> **YOUR INSTRUCTIONS**: Below is a listing; retype exactly the line with "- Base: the" and every line after it through the end, and only those, leaving out the pictures.

───

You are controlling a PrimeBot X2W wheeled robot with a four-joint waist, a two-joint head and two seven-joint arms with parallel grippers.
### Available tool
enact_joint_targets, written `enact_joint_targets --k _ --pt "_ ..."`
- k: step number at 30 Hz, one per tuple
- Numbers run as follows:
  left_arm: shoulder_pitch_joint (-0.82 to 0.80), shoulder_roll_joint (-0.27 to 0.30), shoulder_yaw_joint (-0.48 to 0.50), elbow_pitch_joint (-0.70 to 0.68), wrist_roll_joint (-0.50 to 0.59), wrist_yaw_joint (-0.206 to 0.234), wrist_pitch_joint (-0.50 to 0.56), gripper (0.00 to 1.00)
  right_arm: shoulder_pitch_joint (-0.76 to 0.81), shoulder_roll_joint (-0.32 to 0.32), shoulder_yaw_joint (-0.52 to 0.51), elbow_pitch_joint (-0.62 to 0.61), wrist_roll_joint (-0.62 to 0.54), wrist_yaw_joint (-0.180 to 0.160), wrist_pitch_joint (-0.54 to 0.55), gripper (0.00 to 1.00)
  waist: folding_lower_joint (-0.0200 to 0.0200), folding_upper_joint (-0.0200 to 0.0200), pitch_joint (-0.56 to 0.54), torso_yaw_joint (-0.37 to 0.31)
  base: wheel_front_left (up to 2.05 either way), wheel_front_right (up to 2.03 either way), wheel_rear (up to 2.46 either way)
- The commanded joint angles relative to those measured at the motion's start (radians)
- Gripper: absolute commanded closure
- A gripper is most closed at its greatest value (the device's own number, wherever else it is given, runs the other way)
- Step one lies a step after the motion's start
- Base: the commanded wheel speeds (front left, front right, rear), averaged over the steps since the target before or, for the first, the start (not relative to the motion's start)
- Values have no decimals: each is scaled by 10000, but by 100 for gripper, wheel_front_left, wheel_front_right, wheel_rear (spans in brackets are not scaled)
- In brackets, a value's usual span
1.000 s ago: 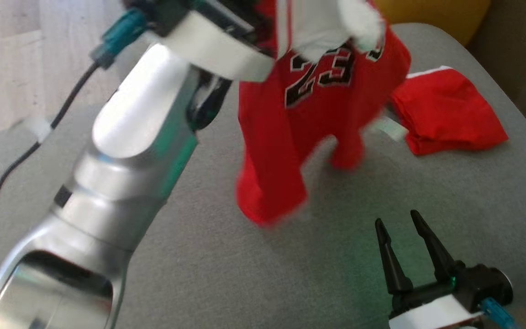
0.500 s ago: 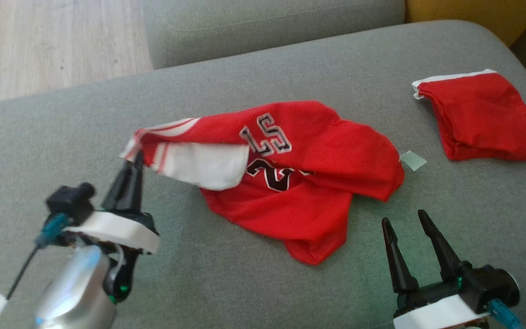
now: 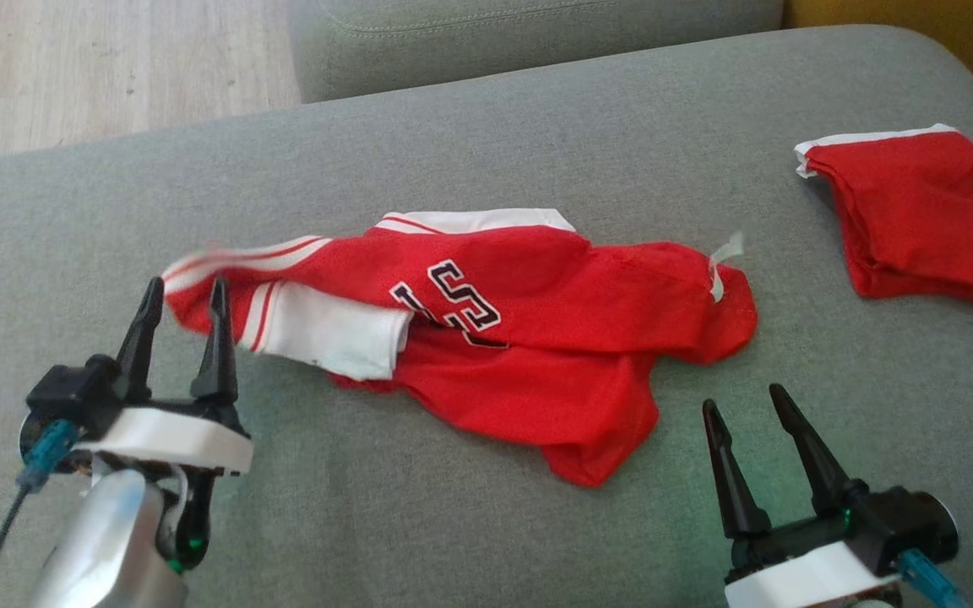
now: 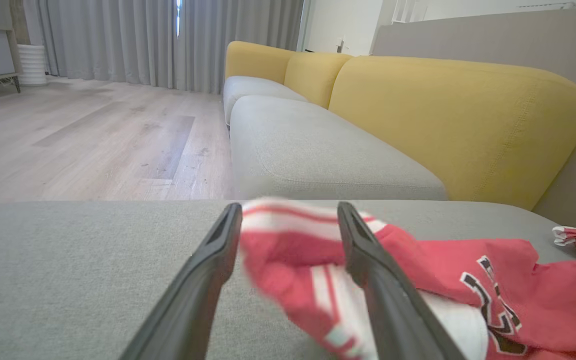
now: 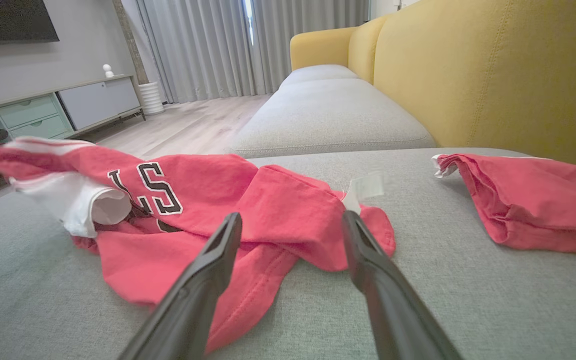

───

> **WRITTEN ANSWER**:
- Base: the commanded wheel speeds (front left, front right, rear), averaged over the steps since the target before or, for the first, the start (not relative to the motion's start)
- Values have no decimals: each is scaled by 10000, but by 100 for gripper, wheel_front_left, wheel_front_right, wheel_rear (spans in brackets are not scaled)
- In brackets, a value's usual span
1.000 s ago: 
0.500 s ago: 
now: 
now: 
now: 

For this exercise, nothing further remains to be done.